The test_card function generates the dataset using all templates defined in the card within context learning mode and one demonstration. It prints out three examples from the test fold and runs the metrics defined on the datasets on (1) randomly generated text, and (2) text that is equal to one of the references.

Most metrics should return a low score (near 0) on random data and a score of 1 when the data is equal to the references. Errors/warnings are printed if that’s not the case.

Adding to the Catalog

Once your card is ready and tested, you can add it to the catalog.

from unitxt import add_to_catalog

add_to_catalog(card, 'cards.wmt.en_de')

In the same way, you can save your custom templates and tasks, too.

Note

By default, a new artifact is added to a local catalog stored in the library directory. To use a different catalog, use the catalog_path argument.

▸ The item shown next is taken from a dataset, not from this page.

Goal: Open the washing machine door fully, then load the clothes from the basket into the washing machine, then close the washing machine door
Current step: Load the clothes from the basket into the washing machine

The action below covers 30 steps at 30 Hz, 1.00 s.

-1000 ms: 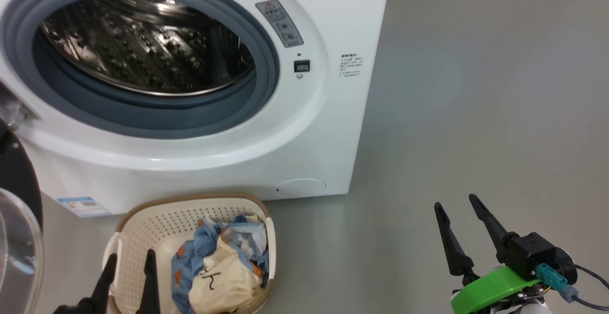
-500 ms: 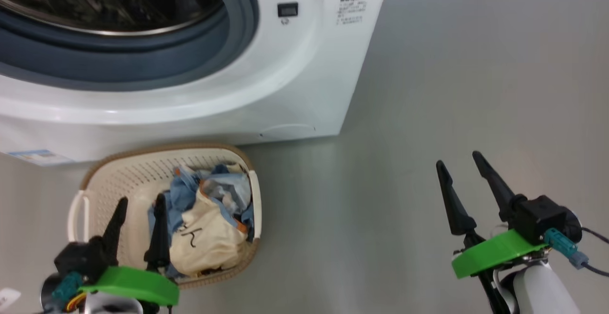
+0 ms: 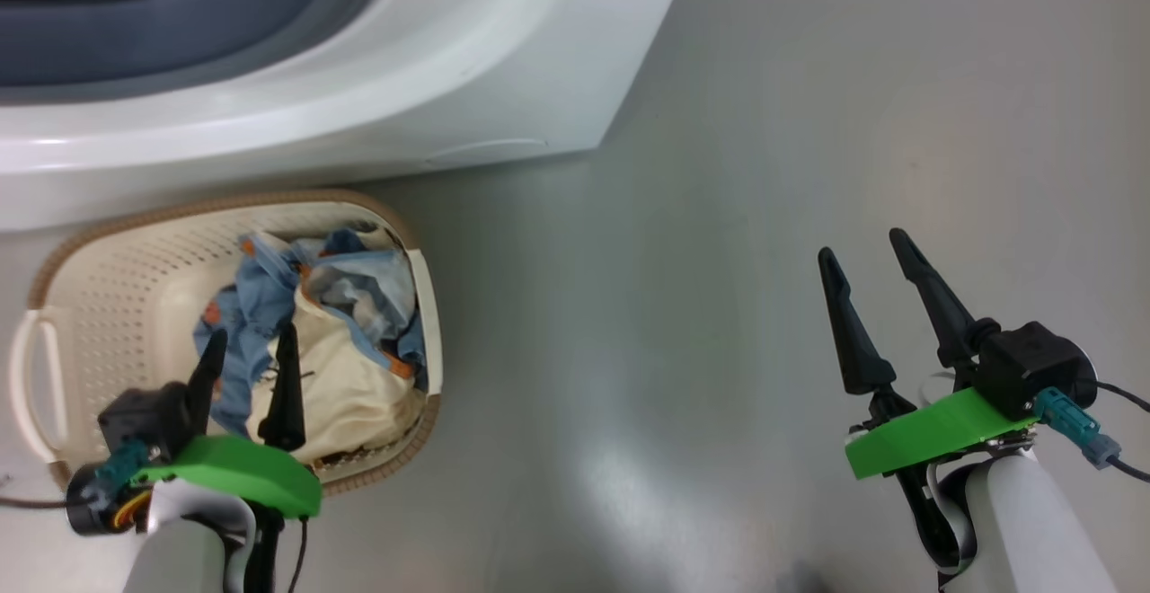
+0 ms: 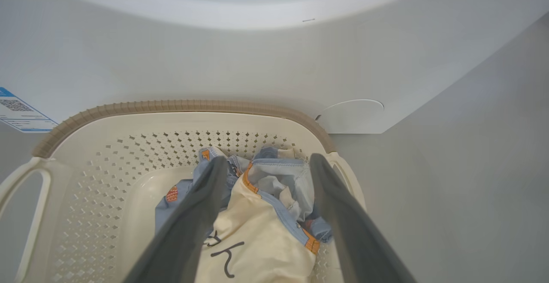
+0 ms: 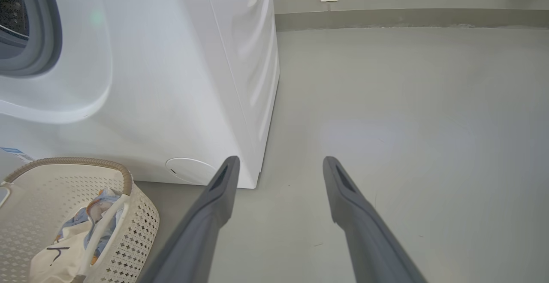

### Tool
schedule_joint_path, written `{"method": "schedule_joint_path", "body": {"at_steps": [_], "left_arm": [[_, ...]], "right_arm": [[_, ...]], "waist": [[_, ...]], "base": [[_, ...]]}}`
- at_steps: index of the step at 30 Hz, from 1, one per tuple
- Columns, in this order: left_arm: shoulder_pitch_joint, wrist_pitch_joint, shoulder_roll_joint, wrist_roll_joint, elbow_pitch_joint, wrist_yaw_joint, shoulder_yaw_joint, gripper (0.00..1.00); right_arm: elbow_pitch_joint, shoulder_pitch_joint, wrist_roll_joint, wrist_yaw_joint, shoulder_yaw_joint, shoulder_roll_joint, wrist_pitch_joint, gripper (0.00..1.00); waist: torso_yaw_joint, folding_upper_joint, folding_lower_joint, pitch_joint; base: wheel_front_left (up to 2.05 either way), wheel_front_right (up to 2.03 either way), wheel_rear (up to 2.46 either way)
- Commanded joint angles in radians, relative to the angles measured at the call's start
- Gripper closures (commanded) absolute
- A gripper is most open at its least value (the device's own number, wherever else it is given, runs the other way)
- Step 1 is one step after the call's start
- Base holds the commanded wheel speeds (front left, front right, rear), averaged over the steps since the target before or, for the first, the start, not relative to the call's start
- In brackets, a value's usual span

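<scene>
Two claws stayed wide and empty: left claw (image 3: pixel 252 332) over the clothes (image 3: pixel 346 301) in the basket (image 3: pixel 180 207), right claw (image 3: pixel 860 244) above floor (image 3: pixel 674 305); the head view had tipped downward.

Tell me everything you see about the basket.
The basket is a cream plastic tub, rectangular with rounded corners, perforated walls, a brown woven-look rim and a loop handle at each end. It stands upright on the grey floor just before the washer, holding a heap of blue and cream clothes toward its right end. The open left claw hangs over them.
</scene>
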Motion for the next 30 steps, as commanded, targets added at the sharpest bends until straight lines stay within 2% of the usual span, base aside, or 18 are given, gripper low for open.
{"method": "schedule_joint_path", "body": {"at_steps": [1,20,24,30], "left_arm": [[-0.007,-0.005,0.027,0.004,-0.007,-0.002,0.025,0.0],[-0.227,-0.003,0.166,-0.06,0.35,-0.002,-0.068,0.0],[-0.272,0.034,0.199,-0.076,0.44,-0.002,-0.107,0.0],[-0.331,0.072,0.231,-0.087,0.495,-0.002,-0.147,0.0]], "right_arm": [[-0.025,0.0,0.012,0.003,0.027,0.005,-0.012,0.0],[-0.046,-0.056,0.036,0.003,0.038,0.025,-0.012,0.0],[-0.045,-0.063,0.044,0.003,0.046,0.028,-0.012,0.0],[-0.039,-0.066,0.062,0.003,0.052,0.03,-0.012,0.0]], "waist": [[-0.035,0.0,-0.0002,0.065],[-0.103,0.0,-0.0002,0.279],[-0.12,0.0,-0.0002,0.3],[-0.138,0.0,-0.0002,0.324]], "base": [[0.0,0.0,0.0],[0.0,0.0,0.0],[0.0,0.0,0.0],[0.0,0.0,0.0]]}}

In order to automatically load from your new catalog, remember to register your new catalog by unitxt.register_catalog(‘my_catalog’) or by setting the UNITXT_CATALOGS environment variable to include your catalog.

Putting It All Together!

Now everything is ready to use the data! We can load the dataset with three in-context examples.

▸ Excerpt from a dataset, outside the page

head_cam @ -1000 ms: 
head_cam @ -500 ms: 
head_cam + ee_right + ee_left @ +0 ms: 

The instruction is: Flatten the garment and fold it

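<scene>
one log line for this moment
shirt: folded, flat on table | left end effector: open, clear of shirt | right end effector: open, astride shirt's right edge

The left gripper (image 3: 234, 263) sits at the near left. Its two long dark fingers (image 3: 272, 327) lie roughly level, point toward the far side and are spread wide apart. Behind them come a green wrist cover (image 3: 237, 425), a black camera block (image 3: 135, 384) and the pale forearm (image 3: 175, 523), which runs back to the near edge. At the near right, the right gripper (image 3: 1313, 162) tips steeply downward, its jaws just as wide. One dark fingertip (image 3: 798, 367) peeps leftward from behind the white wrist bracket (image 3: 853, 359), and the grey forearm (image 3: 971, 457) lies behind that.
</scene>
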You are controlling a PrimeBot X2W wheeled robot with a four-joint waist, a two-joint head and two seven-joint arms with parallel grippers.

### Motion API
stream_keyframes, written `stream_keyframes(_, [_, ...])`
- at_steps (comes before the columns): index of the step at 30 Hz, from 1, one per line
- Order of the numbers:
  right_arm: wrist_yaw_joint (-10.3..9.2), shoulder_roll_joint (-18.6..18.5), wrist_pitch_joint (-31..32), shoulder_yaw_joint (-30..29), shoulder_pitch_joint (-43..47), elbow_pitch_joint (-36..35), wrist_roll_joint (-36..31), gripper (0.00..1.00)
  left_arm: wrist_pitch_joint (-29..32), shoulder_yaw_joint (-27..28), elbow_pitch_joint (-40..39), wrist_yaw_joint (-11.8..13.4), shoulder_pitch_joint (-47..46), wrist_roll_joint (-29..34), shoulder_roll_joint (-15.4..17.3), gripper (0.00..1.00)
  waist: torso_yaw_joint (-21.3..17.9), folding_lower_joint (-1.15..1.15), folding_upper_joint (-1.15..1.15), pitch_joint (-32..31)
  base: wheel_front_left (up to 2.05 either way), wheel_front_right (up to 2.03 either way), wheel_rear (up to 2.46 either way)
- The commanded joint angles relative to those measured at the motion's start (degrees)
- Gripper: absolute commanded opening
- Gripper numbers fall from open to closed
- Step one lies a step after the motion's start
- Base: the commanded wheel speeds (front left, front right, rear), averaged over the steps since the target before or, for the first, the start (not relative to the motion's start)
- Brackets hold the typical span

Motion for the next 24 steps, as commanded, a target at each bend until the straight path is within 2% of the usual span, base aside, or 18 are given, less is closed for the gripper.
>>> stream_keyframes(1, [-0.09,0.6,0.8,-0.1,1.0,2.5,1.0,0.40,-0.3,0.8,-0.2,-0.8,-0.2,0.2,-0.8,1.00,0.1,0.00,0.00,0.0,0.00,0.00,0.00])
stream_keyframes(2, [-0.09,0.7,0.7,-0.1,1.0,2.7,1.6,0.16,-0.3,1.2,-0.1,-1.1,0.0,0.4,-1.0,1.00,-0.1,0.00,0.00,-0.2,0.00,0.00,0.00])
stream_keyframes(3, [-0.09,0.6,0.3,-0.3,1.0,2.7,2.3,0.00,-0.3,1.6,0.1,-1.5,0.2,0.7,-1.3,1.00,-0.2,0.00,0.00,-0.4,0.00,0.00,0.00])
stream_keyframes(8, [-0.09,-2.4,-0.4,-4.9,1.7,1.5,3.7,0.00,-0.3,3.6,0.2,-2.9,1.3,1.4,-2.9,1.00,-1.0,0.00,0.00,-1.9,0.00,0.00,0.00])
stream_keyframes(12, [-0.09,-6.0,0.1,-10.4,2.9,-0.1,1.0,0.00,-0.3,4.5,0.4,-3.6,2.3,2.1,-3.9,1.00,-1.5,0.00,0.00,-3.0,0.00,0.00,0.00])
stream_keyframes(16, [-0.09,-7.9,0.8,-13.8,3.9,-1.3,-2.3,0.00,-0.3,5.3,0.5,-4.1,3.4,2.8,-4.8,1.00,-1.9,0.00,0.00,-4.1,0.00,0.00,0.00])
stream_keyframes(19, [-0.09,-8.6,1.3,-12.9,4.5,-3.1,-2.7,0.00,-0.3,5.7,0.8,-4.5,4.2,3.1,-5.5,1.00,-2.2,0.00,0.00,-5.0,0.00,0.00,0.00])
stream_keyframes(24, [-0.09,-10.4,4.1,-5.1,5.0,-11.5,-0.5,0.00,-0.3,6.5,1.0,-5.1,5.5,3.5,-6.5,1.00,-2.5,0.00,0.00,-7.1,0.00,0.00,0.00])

from unitxt import load_dataset

dataset = load_dataset(
    card='cards.wmt.en_de',
    num_demos=3, # The number of demonstrations for in-context learning
    demos_pool_size=100 # The size of the demonstration pool from which to sample the 5 demonstrations
    template_card_index=0 # Take the first template defined in the card
)

The dataset can also be loaded using the HuggingFace Datasets API:

from datasets import load_dataset

dataset = load_dataset('unitxt/data', 'card=cards.wmt.en_de,num_demos=5,demos_pool_size=100,template_card_index=0')

And the same results as before will be obtained.

Sharing the Dataset

Once the dataset is loaded, it may be shared with others by simply sharing the card file with them to paste into their local catalog.

You may also submit a PR to integrate your new datasets into the official Unitxt release.